I would like to make several suggestions regarding this potential collaboration. It should begin with a bilateral academic exchange that will help ASTM understand the current status and demands of the Chinese standardization system and provide Chinese standardization professionals a chance to thoroughly study the ASTM system. Many components of ASTM’s system are important to understand, especially the setup of standards systems, the procedures of protocol design, the structure of product standards, the research forum for future trends, and post-approval education. The focus of the study should be on how to write standards that meet the needs of the market and customers, and how to adjust the structure of the standards accordingly to promote technical improvement for the steel industry, to increase the quality of the steel, and to add value to the products. The Chinese standardization system can conduct exchanges through several means:

• Exchange of standards documents: The Chinese standardization system should start with timely translation of ASTM documents to Chinese.
• Classes and lectures: Chinese standards developers can invite ASTM experts to teach in symposia or to give talks in academic conferences. (I would like to suggest boldly that ASTM convene a future meeting of Committee A01 on Steel, Stainless Steel, and Related Alloys in China.)
• Arranging visits to ASTM and/or participation in A01 meetings for qualified Chinese technical experts and product consumers: Since 1982, I have visited ASTM six times, and I found each trip rewarding. If the technical personnel in Chinese steel companies could visit ASTM, they would benefit even more.
• Participation in the ASTM standard developing process: ASTM has many foreign members. Through my participation in ASTM Committees A01, C08 on Refractories, and E50 on Environmental Assessment, I have learned a lot about the management of ASTM. I highly encourage standards professionals, entrepreneurs, and technical experts in China to make more contact with ASTM and to even become members. Through involvement in ASTM’s standards developing process, the Chinese standardization system will gain technical knowledge and management know-how, while representing the interests of Chinese steel manufacturers. Direct participation and involvement will raise the awareness of standardization in China and improve the sophistication of Chinese standardization. A maturing standardization organization will better facilitate the emergence of Chinese steel products into world markets.

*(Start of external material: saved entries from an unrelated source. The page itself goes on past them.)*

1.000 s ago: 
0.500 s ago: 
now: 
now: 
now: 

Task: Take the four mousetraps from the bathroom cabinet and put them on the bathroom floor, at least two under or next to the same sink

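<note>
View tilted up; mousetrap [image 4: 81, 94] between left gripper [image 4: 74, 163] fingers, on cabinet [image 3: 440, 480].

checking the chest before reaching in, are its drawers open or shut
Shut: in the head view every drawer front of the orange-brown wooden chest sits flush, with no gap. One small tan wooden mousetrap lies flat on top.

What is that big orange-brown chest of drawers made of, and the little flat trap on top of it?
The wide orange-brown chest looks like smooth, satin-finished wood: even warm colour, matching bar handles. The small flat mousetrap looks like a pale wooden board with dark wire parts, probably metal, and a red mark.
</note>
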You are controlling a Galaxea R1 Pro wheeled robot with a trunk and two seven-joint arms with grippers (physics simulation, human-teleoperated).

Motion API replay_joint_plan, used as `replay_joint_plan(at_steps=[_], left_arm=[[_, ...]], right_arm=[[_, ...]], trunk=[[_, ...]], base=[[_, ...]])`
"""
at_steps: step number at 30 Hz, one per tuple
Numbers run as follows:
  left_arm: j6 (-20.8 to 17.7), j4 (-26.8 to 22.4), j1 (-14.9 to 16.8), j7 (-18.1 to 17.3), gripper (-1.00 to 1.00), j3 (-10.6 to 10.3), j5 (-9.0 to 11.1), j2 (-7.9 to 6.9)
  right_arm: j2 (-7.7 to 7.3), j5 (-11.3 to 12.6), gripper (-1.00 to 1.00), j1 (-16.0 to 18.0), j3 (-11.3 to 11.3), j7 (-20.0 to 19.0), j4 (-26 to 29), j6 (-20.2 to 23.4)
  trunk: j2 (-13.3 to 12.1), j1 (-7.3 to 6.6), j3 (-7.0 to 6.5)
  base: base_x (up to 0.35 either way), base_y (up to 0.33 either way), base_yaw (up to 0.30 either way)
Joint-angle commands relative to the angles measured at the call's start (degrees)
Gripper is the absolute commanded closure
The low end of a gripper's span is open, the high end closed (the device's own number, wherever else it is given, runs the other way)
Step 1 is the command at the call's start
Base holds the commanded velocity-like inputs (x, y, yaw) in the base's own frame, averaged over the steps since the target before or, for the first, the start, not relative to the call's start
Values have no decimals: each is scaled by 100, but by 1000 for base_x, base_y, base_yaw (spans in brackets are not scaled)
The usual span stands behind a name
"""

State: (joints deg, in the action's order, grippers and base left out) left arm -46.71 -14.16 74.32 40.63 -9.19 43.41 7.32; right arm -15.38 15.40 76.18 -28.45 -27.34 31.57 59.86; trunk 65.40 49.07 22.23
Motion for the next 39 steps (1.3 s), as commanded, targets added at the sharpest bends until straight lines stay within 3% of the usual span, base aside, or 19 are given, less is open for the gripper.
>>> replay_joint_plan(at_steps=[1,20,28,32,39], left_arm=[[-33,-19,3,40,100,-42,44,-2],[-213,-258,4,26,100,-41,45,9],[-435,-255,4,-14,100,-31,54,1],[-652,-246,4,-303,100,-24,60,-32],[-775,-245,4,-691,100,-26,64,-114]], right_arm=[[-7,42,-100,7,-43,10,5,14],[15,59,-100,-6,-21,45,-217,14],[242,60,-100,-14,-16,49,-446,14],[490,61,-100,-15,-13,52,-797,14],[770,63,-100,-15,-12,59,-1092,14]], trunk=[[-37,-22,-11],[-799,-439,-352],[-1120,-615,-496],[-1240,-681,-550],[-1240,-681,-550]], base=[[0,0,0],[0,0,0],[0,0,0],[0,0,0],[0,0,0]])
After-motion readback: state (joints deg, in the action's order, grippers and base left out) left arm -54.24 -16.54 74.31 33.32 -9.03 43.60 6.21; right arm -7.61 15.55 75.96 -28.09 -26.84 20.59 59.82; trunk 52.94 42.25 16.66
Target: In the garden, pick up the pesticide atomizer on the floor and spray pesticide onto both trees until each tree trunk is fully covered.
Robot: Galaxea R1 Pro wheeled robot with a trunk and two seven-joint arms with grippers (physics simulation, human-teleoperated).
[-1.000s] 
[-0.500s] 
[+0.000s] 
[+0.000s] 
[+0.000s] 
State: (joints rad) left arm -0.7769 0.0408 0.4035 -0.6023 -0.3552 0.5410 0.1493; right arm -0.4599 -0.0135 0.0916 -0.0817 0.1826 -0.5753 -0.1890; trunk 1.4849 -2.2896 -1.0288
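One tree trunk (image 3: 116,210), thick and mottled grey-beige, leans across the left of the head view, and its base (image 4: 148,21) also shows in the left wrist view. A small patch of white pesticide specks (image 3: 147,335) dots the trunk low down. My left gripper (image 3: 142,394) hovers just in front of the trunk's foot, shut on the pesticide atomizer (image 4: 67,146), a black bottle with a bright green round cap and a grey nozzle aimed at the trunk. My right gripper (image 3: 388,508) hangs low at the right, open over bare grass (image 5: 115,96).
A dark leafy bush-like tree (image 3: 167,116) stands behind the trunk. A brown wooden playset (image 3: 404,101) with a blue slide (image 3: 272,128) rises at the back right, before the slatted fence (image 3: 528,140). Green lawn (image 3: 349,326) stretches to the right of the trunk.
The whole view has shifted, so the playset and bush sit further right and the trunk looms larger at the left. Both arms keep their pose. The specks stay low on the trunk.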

With the Chinese steel industry standing at its crossroads, there are many ways it may look to the example of ASTM International and its Committee A01 for methods to improve its manufacturing and standards development processes. It is hoped that future collaborations may bring about mutual benefits for both entities. //

Copyright 2002, ASTM

Chu Yan is senior engineer of China Metallurgical Standardization Research Institute (CMSI) and vice president of Beijing Global Metallurgical Technology. Before 1997, he was director of the International Standards Department of CMSI and secretary of ISO/TC17/SC17 on steel wire rod and wire products. He has worked in standardization for more than 30 years.